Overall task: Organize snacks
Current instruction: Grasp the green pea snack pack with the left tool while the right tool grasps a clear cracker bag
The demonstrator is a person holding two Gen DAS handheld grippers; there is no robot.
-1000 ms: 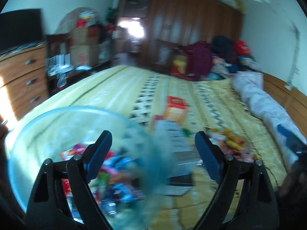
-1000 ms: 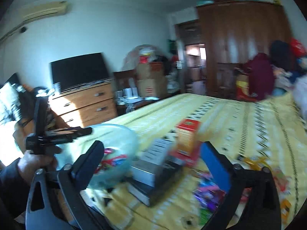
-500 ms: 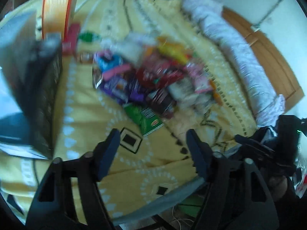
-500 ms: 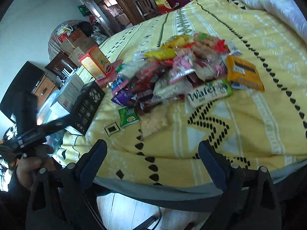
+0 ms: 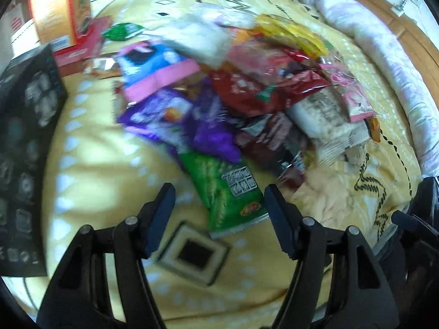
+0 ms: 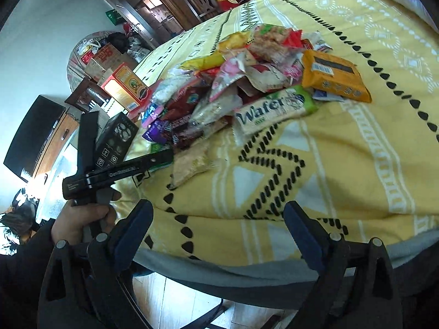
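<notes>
1. From where I sit, the sorting looks barely begun: the snack pile [image 6: 247, 82] lies heaped in the middle of the bed [image 6: 370, 150], packets overlapping, none set apart that I can see.

2. My left hand-held gripper [image 5: 216, 205] is released, jaws wide and empty, hovering just above the green packet [image 5: 227, 192] at the near edge of the pile. I judge that packet the likely first pick.

3. My right hand-held gripper [image 6: 218, 224] is also spread wide with nothing in it, held back over the near edge of the bed, well apart from the snacks. The wafer pack [image 6: 271, 109] and orange pack [image 6: 334, 79] lie on its side of the pile.

4. The black box [image 5: 24, 142] and the orange-red carton [image 5: 55, 13] stand to the left of the heap.

5. Compared with a second ago: both cameras then looked across the room, with a clear blue bowl holding some snacks in front of the left gripper. That bowl is out of view now; both grippers have tipped down, and the left has closed in on the pile since half a second ago.
</notes>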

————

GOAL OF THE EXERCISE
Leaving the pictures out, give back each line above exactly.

RESPONSE AREA
Overall task: Organize snacks
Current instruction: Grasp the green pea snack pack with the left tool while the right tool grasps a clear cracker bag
The demonstrator is a person holding two Gen DAS handheld grippers; there is no robot.
-1000 ms: 
-1000 ms: 
-500 ms: 
-500 ms: 
+0 ms: 
+0 ms: 
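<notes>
1. From where I sit, the sorting looks barely begun: the snack pile [image 6: 247, 82] lies heaped in the middle of the bed [image 6: 370, 150], packets overlapping, none set apart that I can see.

2. My left hand-held gripper [image 5: 216, 205] is released, jaws wide and empty, hovering just above the green packet [image 5: 227, 192] at the near edge of the pile. I judge that packet the likely first pick.

3. My right hand-held gripper [image 6: 218, 224] is also spread wide with nothing in it, held back over the near edge of the bed, well apart from the snacks. The wafer pack [image 6: 271, 109] and orange pack [image 6: 334, 79] lie on its side of the pile.

4. The black box [image 5: 24, 142] and the orange-red carton [image 5: 55, 13] stand to the left of the heap.

5. Compared with a second ago: both cameras then looked across the room, with a clear blue bowl holding some snacks in front of the left gripper. That bowl is out of view now; both grippers have tipped down, and the left has closed in on the pile since half a second ago.
</notes>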

No additional output will be generated.